Analyst report defines evaluation criteria for E-Signatures
How do you evaluate e-signatures as an enterprise software application?
Evaluating enterprise software in and of itself is a complex undertaking. However, as electronic signature deployments gain momentum, businesses and government are looking for an independent perspective to provide guidance on how they can best leverage e-signatures across multiple sales channels and lines of business.
Simply put, organizations of all sizes recognize the potential of digital signature technologies throughout the enterprise, but with so many vendors offering a wide variety of point technologies and solutions, it can be challenging to fairly and confidently evaluate which will best meet their particular needs and requirements.
In response to this, Forrester Research analyst Craig Le Clair recently published a report entitled, “What to look for in E-Signature Providers” In it he offers some practical advice on how to evaluate vendors based on the following criteria:
- Company stability and global reach
- Professional services
- Evidence of enterprise capability
- Solution accelerators
- Multi-session management
- Strength of electronic evidence
- Extensiveness of mobility integration
The research report also describes four e-signature use cases to help frame your requirements and it also describes the importance of digital signature technologies: mediated, unmediated, third party and internal. While many of the eight criteria listed above apply to all four use cases, their weight and importance as selection criteria will vary since the requirements of an externally facing mediated use case will be different from those of an internal approval process, for example.
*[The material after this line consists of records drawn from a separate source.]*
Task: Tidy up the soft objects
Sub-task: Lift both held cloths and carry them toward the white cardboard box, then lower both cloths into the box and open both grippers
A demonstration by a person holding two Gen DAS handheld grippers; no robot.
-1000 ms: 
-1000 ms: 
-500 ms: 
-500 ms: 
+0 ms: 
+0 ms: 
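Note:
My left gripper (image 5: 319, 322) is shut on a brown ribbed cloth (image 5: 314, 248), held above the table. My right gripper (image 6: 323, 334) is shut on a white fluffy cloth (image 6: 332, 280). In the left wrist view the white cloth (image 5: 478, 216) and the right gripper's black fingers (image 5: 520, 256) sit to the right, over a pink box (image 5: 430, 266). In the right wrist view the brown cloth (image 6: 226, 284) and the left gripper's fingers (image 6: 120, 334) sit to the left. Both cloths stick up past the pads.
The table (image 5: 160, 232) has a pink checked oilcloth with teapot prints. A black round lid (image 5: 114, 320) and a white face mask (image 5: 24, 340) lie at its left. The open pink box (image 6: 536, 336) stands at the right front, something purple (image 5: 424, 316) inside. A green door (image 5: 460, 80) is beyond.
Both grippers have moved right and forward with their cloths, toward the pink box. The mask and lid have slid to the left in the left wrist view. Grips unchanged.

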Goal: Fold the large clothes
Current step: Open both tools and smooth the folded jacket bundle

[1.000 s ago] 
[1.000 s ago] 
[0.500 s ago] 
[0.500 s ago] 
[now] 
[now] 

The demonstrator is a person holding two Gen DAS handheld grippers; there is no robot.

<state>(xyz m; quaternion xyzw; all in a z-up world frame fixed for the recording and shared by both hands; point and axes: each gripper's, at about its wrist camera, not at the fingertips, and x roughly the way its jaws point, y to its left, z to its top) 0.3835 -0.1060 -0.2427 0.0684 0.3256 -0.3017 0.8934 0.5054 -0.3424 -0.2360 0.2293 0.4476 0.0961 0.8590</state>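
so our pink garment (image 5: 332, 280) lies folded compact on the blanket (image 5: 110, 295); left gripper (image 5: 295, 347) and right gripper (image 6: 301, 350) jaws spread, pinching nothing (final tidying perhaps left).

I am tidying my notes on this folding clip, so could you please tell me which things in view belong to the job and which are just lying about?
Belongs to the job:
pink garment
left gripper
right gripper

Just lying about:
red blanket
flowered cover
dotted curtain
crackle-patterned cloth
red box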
Which processes would your organization start e-signing first: externally facing transactions (mediated, unmediated or third-party) or internal processes?
- Mediated processes are those that require an intermediary in a call center, in the field, or in another channel, to interface with the customer and help do things like fill in information on forms, explain terms and conditions and coordinate the signing process. Mortgages and car loans are common examples.
- Unmediated processes don’t require someone up-front to assist the customer. These are typically self-serve online transactions such as e-commerce transactions and self-directed financial products, including commoditized insurance purchases.
- Third-party processes occur between an organization and external business partners that are typically not recurring – as one-off processes, they involve a high degree of variability from one deal to the next, and can involve several parties. Think of legally binding commercial contracts and leases, venture capital investments, etc.
- Internal processes are the myriad daily administrative processes that require signature approvals, from HR documents to QA approvals for accountability and ISO compliance in manufacturing.